Nach der Tat zog der Angeklagte sich um, wusch sich die bei der Tat davongetragenen Blutanhaftungen ab und warf das Tatwerkzeug sowie die zuvor getragenen Kleidungsstücke in einen alten, mit einer ca. 15 kg schweren Stahlplatte gesicherten Brunnen. Gegenüber von ihm herbeigerufenen Verwandten und Polizistinnen behauptete er zunächst, seine Frau nach Rückkehr vom Friedhof tot aufgefunden zu haben; diese habe ihm zuvor erzählt, dass sie Besuch erwarte.“

Dabei soll dieses Tatverhalten heimtückisch i.S. d. § 211 Strafgesetzbuch (StGB) gewesen sein. Dies begründet der BGH wie folgt:

„Heimtückisch handelt, wer in feindlicher Willensrichtung die Arg- und Wehrlosigkeit des Tatopfers bewusst zur Tötung ausnutzt.

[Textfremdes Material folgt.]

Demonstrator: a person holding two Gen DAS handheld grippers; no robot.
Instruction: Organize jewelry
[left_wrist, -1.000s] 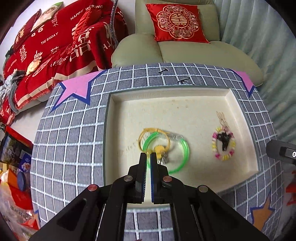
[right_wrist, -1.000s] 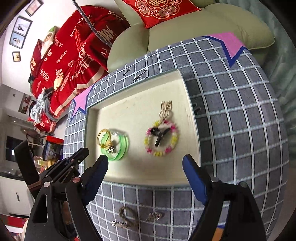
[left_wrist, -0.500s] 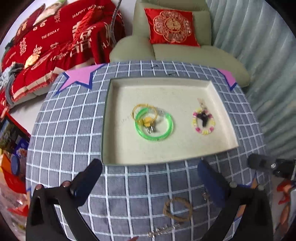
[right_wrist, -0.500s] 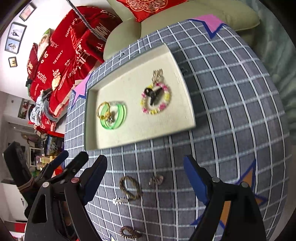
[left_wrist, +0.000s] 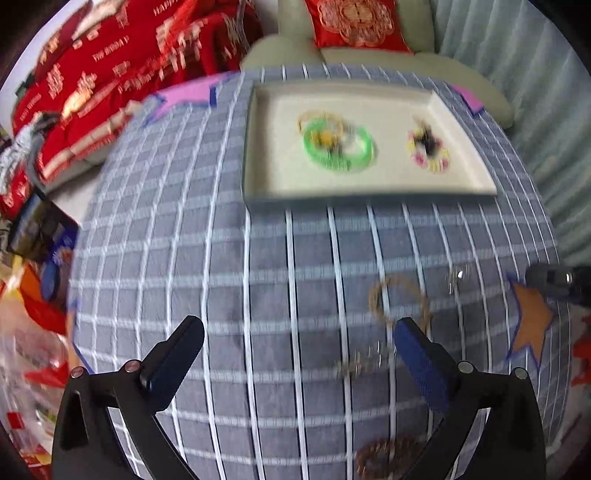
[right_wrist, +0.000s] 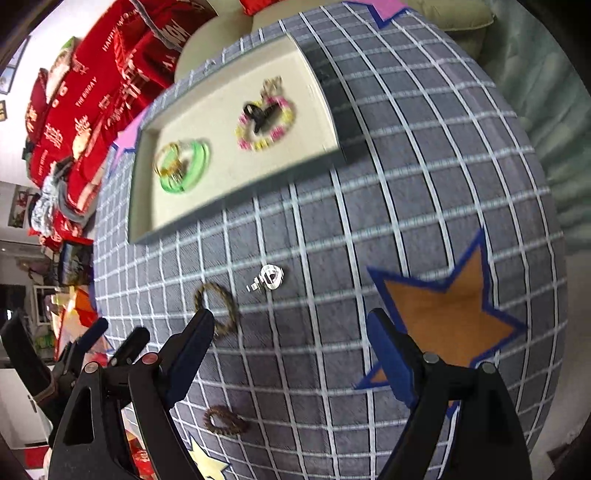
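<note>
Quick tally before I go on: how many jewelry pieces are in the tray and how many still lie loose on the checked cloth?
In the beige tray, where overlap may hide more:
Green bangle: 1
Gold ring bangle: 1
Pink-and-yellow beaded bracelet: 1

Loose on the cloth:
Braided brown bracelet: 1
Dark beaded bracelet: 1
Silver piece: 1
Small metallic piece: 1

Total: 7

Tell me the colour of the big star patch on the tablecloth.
Orange star patch with a blue border, clearest in the right wrist view.

Left gripper (left_wrist: 299, 339) fingers (left_wrist: 417, 354) spread, tray (left_wrist: 255, 147) beyond, green bangle (left_wrist: 338, 146) inside
</note>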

Wesentlich ist, dass der Mörder sein Opfer, das keinen Angriff erwartet, also arglos ist, in einer hilflosen Lage überrascht und dadurch daran hindert, dem Anschlag auf sein Leben zu begegnen oder ihn wenigstens zu erschweren. Das Opfer muss gerade auf Grund seiner Arglosigkeit wehrlos sein. Maßgebend für die Beurteilung ist die Lage bei Beginn des ersten mit Tötungsvorsatz geführten Angriffs (BGHSt 32, 382, 383 f.; BGH NJW 1991, 1963; Urteil vom 20. Juli 2004 – 1 StR 145/04).

Der Tatrichter ist davon ausgegangen, dass die Ehefrau des Angeklagten arg- und wehrlos war, als dieser mit dem Hammer in der Hand hinter sie trat. Denn sie rechnete nach den Urteilsfeststellungen mit keinem tätlichen Angriff. Objektiv ist das Mordmerkmal der Heimtücke daher gegeben.

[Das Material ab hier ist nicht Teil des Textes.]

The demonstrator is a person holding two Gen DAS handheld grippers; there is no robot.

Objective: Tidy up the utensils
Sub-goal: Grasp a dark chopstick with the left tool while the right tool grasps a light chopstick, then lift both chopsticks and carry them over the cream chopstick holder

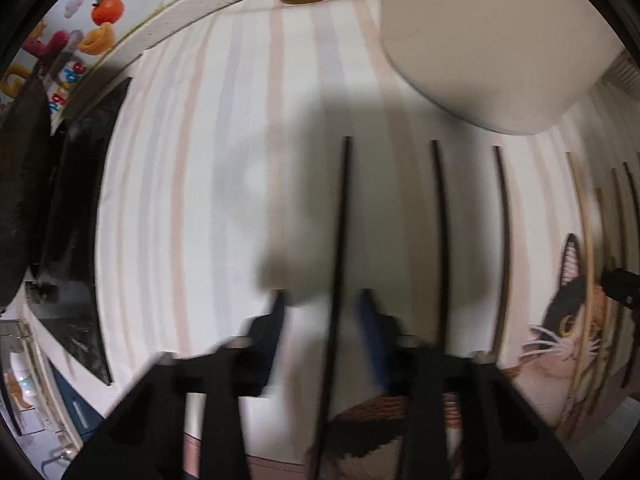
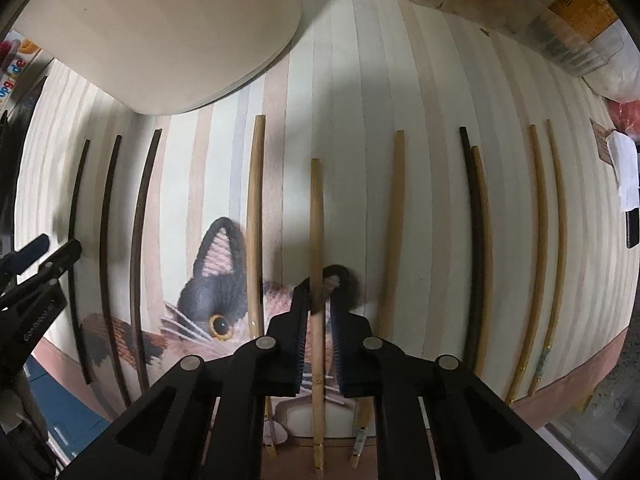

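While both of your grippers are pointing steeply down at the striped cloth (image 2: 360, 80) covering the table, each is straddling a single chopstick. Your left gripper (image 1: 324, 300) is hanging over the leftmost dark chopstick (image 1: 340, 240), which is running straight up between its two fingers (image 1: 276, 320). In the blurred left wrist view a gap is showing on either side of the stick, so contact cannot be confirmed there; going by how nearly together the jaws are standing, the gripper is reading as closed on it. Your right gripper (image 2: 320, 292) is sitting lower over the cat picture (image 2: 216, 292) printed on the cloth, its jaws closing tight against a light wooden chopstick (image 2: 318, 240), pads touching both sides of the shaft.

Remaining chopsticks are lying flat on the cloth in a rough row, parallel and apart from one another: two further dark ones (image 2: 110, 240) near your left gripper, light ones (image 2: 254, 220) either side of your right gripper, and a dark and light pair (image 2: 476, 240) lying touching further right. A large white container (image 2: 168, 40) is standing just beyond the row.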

Für das bewusste Ausnutzen von Arg- und Wehrlosigkeit (also das subjektive Moment) genügt es, dass der Täter die Arg- und Wehrlosigkeit in ihrer Bedeutung für die hilflose Lage des Angegriffenen und die Ausführung der Tat in dem Sinne erfasst, dass er sich bewusst ist, einen durch seine Arglosigkeit gegenüber einem Angriff schutzlosen Menschen zu überraschen (vgl. BGH, Urt. vom 20. Juli 2004 – 1 StR 145/04; NStZ 2005, 688, 689).

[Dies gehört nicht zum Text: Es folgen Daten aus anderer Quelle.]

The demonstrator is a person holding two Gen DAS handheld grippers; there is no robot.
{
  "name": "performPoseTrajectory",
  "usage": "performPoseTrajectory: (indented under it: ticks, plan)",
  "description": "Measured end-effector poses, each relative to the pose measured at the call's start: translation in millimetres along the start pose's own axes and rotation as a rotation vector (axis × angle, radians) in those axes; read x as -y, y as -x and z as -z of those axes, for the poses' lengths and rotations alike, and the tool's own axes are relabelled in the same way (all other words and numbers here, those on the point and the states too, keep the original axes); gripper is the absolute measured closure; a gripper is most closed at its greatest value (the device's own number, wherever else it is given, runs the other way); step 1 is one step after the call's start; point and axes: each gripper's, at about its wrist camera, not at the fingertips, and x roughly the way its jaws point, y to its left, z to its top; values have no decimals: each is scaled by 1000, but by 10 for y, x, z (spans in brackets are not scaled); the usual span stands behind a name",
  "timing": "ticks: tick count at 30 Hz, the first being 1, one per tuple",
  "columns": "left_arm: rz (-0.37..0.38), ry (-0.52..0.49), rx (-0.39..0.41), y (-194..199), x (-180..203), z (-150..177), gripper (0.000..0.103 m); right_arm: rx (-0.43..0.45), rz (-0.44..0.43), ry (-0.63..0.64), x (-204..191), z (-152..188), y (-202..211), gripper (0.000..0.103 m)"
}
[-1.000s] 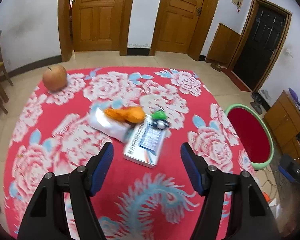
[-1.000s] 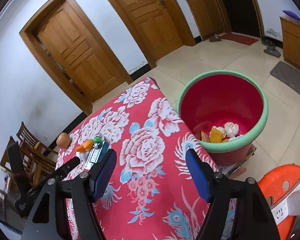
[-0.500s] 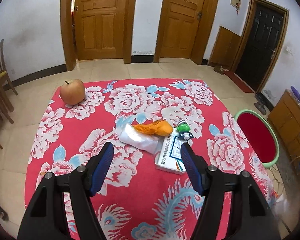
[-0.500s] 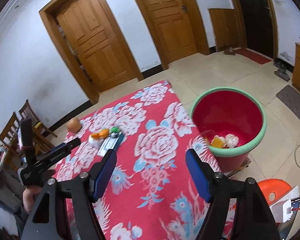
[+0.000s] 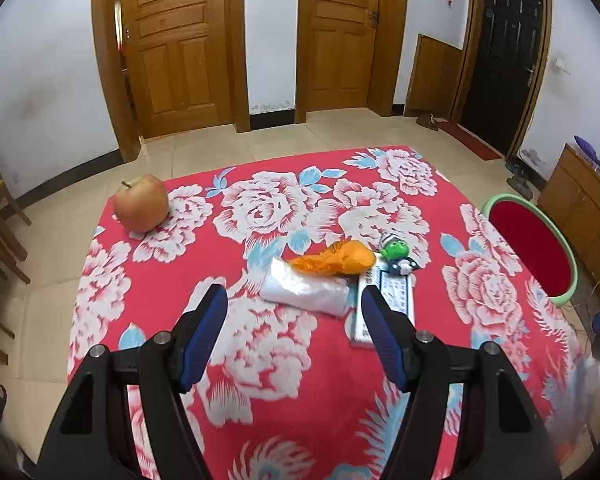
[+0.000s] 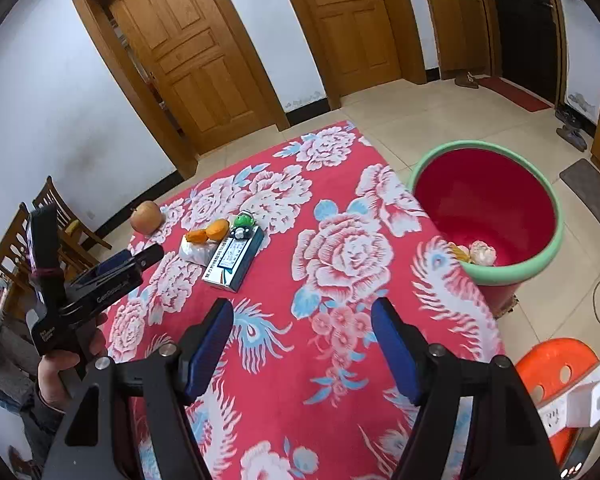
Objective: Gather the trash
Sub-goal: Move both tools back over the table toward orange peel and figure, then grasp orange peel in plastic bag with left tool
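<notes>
On the red floral tablecloth (image 5: 172, 280) lie a crumpled clear plastic bag (image 5: 304, 290), an orange wrapper (image 5: 332, 261), a white and blue box (image 5: 384, 308) and a small green toy (image 5: 396, 254). My left gripper (image 5: 294, 312) is open and empty, hovering just in front of the plastic bag. My right gripper (image 6: 302, 324) is open and empty above the near middle of the table. The same pile shows in the right wrist view: bag (image 6: 194, 251), wrapper (image 6: 208, 232), box (image 6: 234, 258). The red bin with a green rim (image 6: 488, 216) holds some trash.
An apple (image 5: 141, 208) sits at the table's far left corner. The bin (image 5: 530, 246) stands on the floor to the table's right. An orange stool (image 6: 556, 364) and a white power strip (image 6: 576, 404) are near the right. Wooden chairs (image 6: 24, 232) stand at the left.
Both grippers have pulled back and up. The left one has turned toward the table's middle, so the pile sits farther ahead. The right one has swung from the bin toward the table.
</notes>
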Motion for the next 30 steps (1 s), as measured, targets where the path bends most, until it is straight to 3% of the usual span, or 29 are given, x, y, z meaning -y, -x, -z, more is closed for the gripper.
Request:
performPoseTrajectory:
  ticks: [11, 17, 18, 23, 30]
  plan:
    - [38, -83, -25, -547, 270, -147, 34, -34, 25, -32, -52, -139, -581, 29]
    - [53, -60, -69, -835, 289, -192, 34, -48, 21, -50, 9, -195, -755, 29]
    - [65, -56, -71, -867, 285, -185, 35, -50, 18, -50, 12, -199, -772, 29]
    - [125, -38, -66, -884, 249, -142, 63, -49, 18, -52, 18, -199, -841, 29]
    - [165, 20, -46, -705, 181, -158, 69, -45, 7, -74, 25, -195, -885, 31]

Nach dem äußeren Tatgeschehen hat der Angeklagte naheliegend mit Ausnutzungsbewusstsein gehandelt. Die Gegebenheiten nach Rückkehr in die Waschküche waren einfach und auf einen Blick überschaubar. Der Umstand, dass die Geschädigte auf Grund ihrer Blickrichtung gegenüber einem Angriff des sich von hinten nähernden Angeklagten wehrlos war, drängte sich auf. Dies hat der Angeklagte auch vollständig erfasst. Er hat, wie die Urteilsfeststellungen ergeben, bewusst wahrgenommen, dass seine Ehefrau in der Annäherungsphase von ihm wegschaute und dass sie den Hammer auch auf Grund von dessen Position nicht erkennen konnte. (…).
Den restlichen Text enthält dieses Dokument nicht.